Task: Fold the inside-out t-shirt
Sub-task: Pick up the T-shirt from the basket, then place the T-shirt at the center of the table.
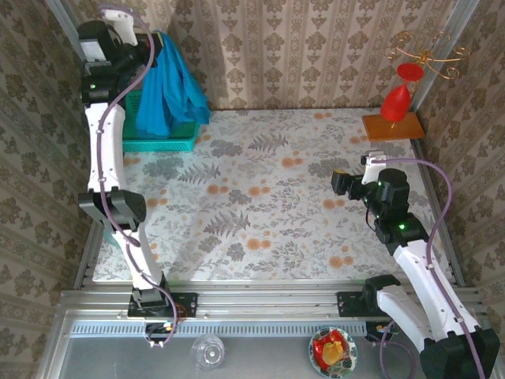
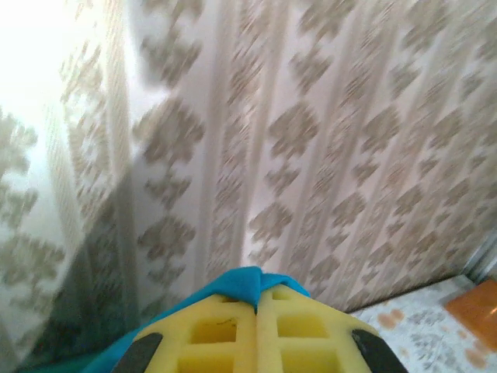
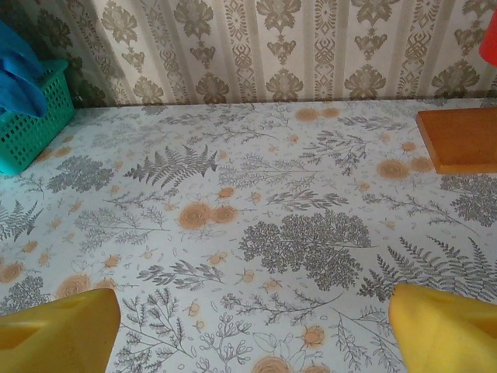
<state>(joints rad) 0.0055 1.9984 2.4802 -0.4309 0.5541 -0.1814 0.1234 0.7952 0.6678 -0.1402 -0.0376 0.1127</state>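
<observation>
At the far left corner of the counter (image 1: 260, 197), we see the left tool (image 1: 155, 38) clenched on the bright blue t-shirt (image 1: 166, 87), which hangs from it over the teal basket (image 1: 158, 145). The right tool (image 1: 335, 188) hovers above the counter's right side, yellow fingers (image 3: 62, 334) spread wide, grasping nothing.

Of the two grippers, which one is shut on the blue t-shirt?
The left gripper: it is shut on the t-shirt and holds it up over the basket. The right gripper is open and empty.
</observation>
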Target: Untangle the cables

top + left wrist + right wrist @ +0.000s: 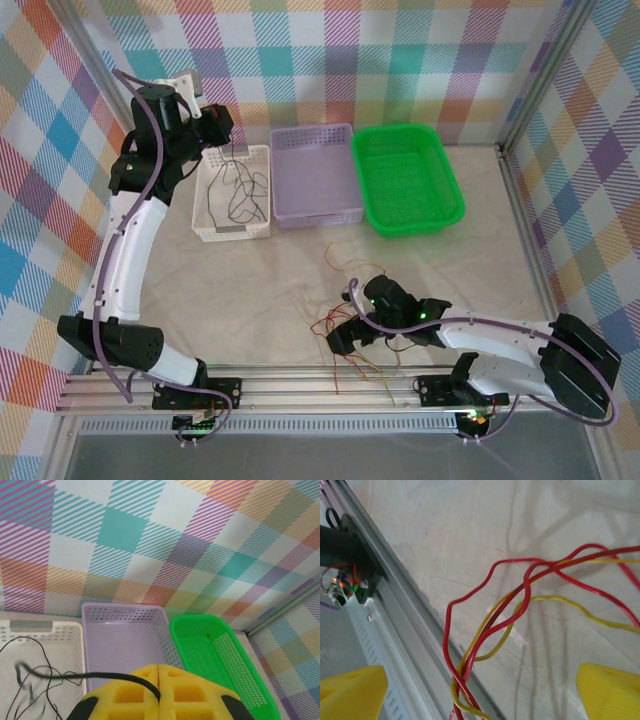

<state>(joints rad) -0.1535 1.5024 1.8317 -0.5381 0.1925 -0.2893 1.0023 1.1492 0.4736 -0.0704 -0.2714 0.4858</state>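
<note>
The red and yellow cables (492, 622) lie knotted on the tabletop (470, 530) by its near rail (395, 610), under your wide-open right gripper (480, 692); pinch one red strand only. Your left gripper (159, 680) clenches the black cable (100, 676) over the white basket (65, 630).

Three perforated plastic baskets line the far side: a white basket (198, 212), a lilac basket (315, 182) and a green basket (405, 180). There are two white-and-black robot arms, left (125, 250) and right (500, 345). The thin black wires (245, 195) and the tangled red and yellow wires (470, 662) are too snarled to count.
</note>
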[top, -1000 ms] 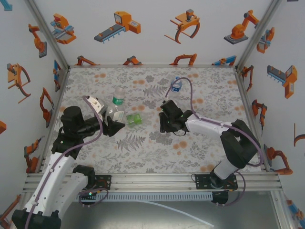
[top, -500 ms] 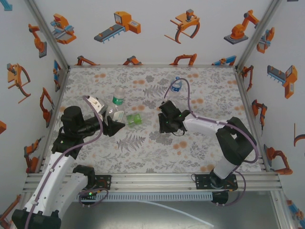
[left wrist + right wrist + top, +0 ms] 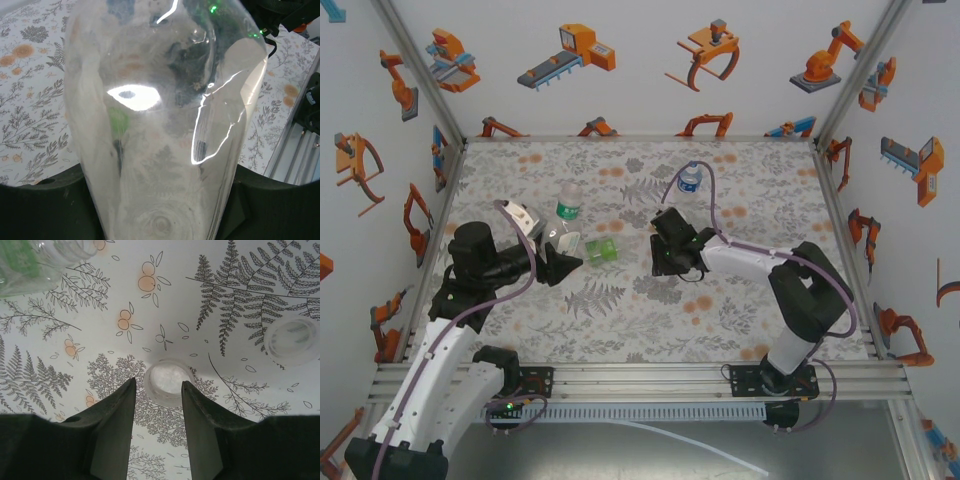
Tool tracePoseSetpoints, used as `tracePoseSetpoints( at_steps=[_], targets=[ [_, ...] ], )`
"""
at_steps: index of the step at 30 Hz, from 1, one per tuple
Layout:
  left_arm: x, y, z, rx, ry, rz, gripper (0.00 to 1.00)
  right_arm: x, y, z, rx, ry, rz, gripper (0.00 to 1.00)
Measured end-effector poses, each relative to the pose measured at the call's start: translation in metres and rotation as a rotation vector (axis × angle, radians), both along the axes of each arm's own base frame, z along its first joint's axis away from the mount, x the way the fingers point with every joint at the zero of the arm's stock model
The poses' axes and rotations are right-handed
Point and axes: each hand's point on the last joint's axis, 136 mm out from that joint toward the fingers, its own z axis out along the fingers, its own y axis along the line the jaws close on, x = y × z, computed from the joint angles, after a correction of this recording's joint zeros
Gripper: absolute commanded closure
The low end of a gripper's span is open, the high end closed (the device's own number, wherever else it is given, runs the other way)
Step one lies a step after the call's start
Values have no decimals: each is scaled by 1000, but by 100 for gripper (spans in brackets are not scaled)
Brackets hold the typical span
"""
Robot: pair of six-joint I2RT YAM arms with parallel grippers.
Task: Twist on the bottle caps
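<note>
My left gripper (image 3: 563, 263) is shut on the green-tinted bottle (image 3: 599, 250), which lies sideways with its open neck (image 3: 75, 249) toward the right arm. Up close its clear body (image 3: 165, 115) spans the gap between the black fingers (image 3: 45, 210). The bottle with the green-and-white label (image 3: 568, 205) stands behind it. The blue-labelled bottle (image 3: 690, 180) stands at the back. My right gripper (image 3: 159, 382) hangs open low over the table, and a whitish cap (image 3: 169, 379) lies on the cloth right at its fingertips, untouched. A second whitish cap (image 3: 292, 339) lies to the right.
The table (image 3: 750, 200) carries a fern-and-flower cloth, with white walls on three sides. An aluminium rail (image 3: 640, 380) with the arm bases runs along the near edge. Purple cables loop above both arms.
The right gripper has crept a little left and away from the near edge, uncovering more of the blue-labelled bottle. The left gripper and its bottle have stayed still.
</note>
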Motion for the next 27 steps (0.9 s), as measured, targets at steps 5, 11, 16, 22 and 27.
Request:
tracePoseSetpoints(
  at_steps=[5, 11, 16, 22, 27],
  targets=[
    [0, 0, -1, 1, 3, 0, 100, 0, 0, -1, -1, 3, 1, 59],
    [1, 0, -2, 2, 7, -1, 100, -3, -4, -3, -24, 14, 1, 54],
    [2, -1, -3, 3, 11, 0, 100, -1, -5, 0, -34, 8, 1, 53],
    [2, -1, -3, 3, 11, -1, 100, -1, -4, 1, -35, 6, 5, 53],
    [2, -1, -4, 4, 14, -1, 100, 0, -4, 1, -36, 4, 8, 52]
  ],
)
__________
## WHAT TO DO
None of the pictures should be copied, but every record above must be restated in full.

## SOLVED EXERCISE
Task: Fold the inside-out t-shirt
Sub-task: Pick up the T-shirt from the basket, then place the T-shirt at the center of the table.
<state>(joints rad) 0.0055 1.9984 2.4802 -0.4309 0.5541 -0.1814 0.1234 0.7952 0.6678 -0.1402 -0.0376 0.1127</state>
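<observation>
At the far left corner of the counter (image 1: 260, 197), we see the left tool (image 1: 155, 38) clenched on the bright blue t-shirt (image 1: 166, 87), which hangs from it over the teal basket (image 1: 158, 145). The right tool (image 1: 335, 188) hovers above the counter's right side, yellow fingers (image 3: 62, 334) spread wide, grasping nothing.

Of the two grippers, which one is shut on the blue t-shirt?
The left gripper: it is shut on the t-shirt and holds it up over the basket. The right gripper is open and empty.
</observation>
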Target: Untangle the cables

top + left wrist + right wrist @ +0.000s: 

<state>(joints rad) -0.1535 1.5024 1.8317 -0.5381 0.1925 -0.2893 1.0023 1.1492 0.4736 -0.0704 -0.2714 0.4858</state>
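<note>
The red and yellow cables (492, 622) lie knotted on the tabletop (470, 530) by its near rail (395, 610), under your wide-open right gripper (480, 692); pinch one red strand only. Your left gripper (159, 680) clenches the black cable (100, 676) over the white basket (65, 630).

Three perforated plastic baskets line the far side: a white basket (198, 212), a lilac basket (315, 182) and a green basket (405, 180). There are two white-and-black robot arms, left (125, 250) and right (500, 345). The thin black wires (245, 195) and the tangled red and yellow wires (470, 662) are too snarled to count.
</note>
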[top, -1000 ms] 
[top, -500 ms] 
[left wrist + right wrist + top, +0 ms] 
Tool tracePoseSetpoints, used as `tracePoseSetpoints( at_steps=[_], targets=[ [_, ...] ], )`
"""
at_steps: index of the step at 30 Hz, from 1, one per tuple
Layout:
  left_arm: x, y, z, rx, ry, rz, gripper (0.00 to 1.00)
  right_arm: x, y, z, rx, ry, rz, gripper (0.00 to 1.00)
Measured end-effector poses, each relative to the pose measured at the call's start: translation in metres and rotation as a rotation vector (axis × angle, radians), both along the axes of each arm's own base frame, z along its first joint's axis away from the mount, x the way the fingers point with every joint at the zero of the arm's stock model
The poses' axes and rotations are right-handed
Point and axes: each hand's point on the last joint's axis, 136 mm out from that joint toward the fingers, its own z axis out along the fingers, its own y axis along the line the jaws close on, x = y × z, computed from the joint angles, after a correction of this recording's joint zeros
Gripper: absolute commanded closure
The low end of a gripper's span is open, the high end closed (the device's own number, wherever else it is given, runs the other way)
Step one lies a step after the call's start
Values have no decimals: each is scaled by 1000, but by 100 for gripper (spans in brackets are not scaled)
Brackets hold the typical span
"""
Robot: pair of six-joint I2RT YAM arms with parallel grippers.
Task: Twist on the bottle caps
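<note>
My left gripper (image 3: 563, 263) is shut on the green-tinted bottle (image 3: 599, 250), which lies sideways with its open neck (image 3: 75, 249) toward the right arm. Up close its clear body (image 3: 165, 115) spans the gap between the black fingers (image 3: 45, 210). The bottle with the green-and-white label (image 3: 568, 205) stands behind it. The blue-labelled bottle (image 3: 690, 180) stands at the back. My right gripper (image 3: 159, 382) hangs open low over the table, and a whitish cap (image 3: 169, 379) lies on the cloth right at its fingertips, untouched. A second whitish cap (image 3: 292, 339) lies to the right.
The table (image 3: 750, 200) carries a fern-and-flower cloth, with white walls on three sides. An aluminium rail (image 3: 640, 380) with the arm bases runs along the near edge. Purple cables loop above both arms.
The right gripper has crept a little left and away from the near edge, uncovering more of the blue-labelled bottle. The left gripper and its bottle have stayed still.
</note>
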Motion for the next 27 steps (0.9 s), as measured, targets at steps 5, 11, 16, 22 and 27.
Request:
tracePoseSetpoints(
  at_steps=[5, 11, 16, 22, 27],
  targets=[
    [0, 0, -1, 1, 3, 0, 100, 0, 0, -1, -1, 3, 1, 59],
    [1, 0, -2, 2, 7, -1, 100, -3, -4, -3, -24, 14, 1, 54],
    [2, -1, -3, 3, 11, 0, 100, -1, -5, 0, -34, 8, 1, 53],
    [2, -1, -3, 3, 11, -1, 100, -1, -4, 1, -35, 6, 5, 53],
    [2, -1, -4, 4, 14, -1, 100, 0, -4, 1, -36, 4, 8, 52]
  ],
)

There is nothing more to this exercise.